Work item :: Please go line by line through the material and copy each one containing the word "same".

Input material ::
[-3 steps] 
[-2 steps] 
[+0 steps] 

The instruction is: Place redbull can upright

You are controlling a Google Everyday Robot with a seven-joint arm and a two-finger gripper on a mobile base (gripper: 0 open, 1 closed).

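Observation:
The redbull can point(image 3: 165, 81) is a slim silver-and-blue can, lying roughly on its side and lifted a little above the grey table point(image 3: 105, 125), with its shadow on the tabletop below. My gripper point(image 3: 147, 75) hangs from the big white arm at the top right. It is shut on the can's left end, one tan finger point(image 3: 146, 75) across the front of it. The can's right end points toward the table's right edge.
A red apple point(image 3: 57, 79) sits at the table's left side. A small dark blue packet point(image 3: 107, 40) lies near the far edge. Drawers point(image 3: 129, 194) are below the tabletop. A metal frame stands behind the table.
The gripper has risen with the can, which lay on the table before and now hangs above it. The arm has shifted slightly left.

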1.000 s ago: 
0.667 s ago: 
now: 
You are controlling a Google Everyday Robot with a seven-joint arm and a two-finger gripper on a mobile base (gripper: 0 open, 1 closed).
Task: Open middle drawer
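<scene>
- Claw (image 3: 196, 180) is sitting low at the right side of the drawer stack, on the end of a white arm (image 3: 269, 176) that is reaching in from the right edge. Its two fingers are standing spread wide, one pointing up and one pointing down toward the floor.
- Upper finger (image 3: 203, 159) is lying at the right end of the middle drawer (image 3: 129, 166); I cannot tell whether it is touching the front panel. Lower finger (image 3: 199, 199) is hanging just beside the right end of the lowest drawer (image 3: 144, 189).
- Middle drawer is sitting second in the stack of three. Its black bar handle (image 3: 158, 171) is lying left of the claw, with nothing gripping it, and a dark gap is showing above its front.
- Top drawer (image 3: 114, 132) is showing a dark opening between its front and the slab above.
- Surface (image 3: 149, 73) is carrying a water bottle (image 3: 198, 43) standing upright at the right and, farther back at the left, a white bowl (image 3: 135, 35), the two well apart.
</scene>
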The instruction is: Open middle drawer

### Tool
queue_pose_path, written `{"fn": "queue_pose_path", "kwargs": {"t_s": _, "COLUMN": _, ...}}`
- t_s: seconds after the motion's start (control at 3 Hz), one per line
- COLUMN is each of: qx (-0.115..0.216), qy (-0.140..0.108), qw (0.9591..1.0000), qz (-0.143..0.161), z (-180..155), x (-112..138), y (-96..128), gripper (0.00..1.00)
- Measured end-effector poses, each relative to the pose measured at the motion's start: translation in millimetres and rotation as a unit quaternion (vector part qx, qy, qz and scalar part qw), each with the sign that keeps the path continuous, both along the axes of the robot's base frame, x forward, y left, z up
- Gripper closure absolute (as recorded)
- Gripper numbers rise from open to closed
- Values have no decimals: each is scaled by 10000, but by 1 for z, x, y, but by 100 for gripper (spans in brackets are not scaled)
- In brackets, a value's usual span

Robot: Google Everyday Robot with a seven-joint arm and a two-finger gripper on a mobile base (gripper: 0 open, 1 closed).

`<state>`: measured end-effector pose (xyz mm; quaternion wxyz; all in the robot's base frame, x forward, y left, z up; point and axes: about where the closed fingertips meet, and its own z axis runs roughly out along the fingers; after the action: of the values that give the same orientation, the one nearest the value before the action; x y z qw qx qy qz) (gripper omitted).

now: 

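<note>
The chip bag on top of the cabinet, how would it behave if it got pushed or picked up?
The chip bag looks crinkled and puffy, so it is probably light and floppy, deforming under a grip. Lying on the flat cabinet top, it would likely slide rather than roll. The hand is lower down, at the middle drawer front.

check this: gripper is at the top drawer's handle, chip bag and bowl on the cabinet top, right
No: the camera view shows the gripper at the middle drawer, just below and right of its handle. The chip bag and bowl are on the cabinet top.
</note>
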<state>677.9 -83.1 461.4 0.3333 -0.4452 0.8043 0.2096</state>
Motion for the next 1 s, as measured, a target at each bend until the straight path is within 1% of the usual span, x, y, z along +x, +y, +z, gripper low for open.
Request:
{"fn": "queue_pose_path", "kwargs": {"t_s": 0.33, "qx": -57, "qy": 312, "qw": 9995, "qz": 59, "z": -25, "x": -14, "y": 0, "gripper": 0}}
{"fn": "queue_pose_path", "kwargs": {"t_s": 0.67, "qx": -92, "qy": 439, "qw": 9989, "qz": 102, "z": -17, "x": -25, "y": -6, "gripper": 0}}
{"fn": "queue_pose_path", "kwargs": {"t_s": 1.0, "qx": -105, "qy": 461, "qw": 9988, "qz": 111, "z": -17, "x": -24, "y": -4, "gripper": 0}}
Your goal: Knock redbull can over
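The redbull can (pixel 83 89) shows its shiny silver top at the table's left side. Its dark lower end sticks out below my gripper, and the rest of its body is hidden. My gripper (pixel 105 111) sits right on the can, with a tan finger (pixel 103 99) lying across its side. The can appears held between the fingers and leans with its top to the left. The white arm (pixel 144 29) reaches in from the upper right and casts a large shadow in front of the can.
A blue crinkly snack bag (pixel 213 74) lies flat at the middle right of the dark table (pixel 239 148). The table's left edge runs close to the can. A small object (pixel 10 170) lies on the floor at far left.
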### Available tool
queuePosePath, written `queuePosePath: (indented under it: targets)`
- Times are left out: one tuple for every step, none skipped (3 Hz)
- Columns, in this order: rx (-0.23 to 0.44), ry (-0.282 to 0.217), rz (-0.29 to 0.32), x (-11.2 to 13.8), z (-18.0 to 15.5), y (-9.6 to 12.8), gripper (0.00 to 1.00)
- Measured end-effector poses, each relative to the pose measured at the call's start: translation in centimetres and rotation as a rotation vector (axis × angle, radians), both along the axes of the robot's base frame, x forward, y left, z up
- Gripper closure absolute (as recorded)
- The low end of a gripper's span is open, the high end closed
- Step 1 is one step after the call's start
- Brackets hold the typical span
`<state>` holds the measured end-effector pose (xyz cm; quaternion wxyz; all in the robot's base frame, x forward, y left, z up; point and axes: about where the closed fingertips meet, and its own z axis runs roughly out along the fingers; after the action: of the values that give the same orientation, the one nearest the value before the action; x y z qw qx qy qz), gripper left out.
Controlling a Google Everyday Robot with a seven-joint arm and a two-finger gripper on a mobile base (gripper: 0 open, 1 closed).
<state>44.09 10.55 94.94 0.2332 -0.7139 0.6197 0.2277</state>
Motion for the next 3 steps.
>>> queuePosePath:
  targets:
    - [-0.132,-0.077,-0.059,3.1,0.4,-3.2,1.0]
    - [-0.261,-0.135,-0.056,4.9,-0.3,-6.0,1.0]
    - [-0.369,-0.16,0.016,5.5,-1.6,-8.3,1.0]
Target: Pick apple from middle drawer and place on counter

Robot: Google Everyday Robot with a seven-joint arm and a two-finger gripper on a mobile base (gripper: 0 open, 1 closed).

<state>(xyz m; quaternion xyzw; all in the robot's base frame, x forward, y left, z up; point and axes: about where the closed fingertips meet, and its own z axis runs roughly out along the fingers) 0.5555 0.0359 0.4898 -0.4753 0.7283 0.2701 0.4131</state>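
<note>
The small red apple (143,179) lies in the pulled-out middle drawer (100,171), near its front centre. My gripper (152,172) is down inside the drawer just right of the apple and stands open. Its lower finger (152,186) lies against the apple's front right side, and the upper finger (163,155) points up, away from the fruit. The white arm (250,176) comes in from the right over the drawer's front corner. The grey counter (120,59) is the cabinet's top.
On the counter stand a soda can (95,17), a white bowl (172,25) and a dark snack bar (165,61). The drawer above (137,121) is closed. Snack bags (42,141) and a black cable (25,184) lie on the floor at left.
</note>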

Reply to the exercise ::
`<state>`: measured end-effector pose (xyz mm; quaternion wxyz; all in the robot's base frame, x forward, y left, z up; point and axes: about where the closed fingertips meet, and its own z axis runs roughly out along the fingers; after the action: of the values that give the same orientation, the one nearest the value before the action; x y z qw qx qy qz) (gripper omitted).
`<state>` holds the measured end-effector pose (xyz cm; quaternion wxyz; all in the robot's base frame, x forward, y left, z up; point and axes: about where the closed fingertips meet, and its own z axis runs roughly out along the fingers; after the action: of the values that give the same orientation, the one nearest the value before the action; x y z qw qx qy qz), gripper left out.

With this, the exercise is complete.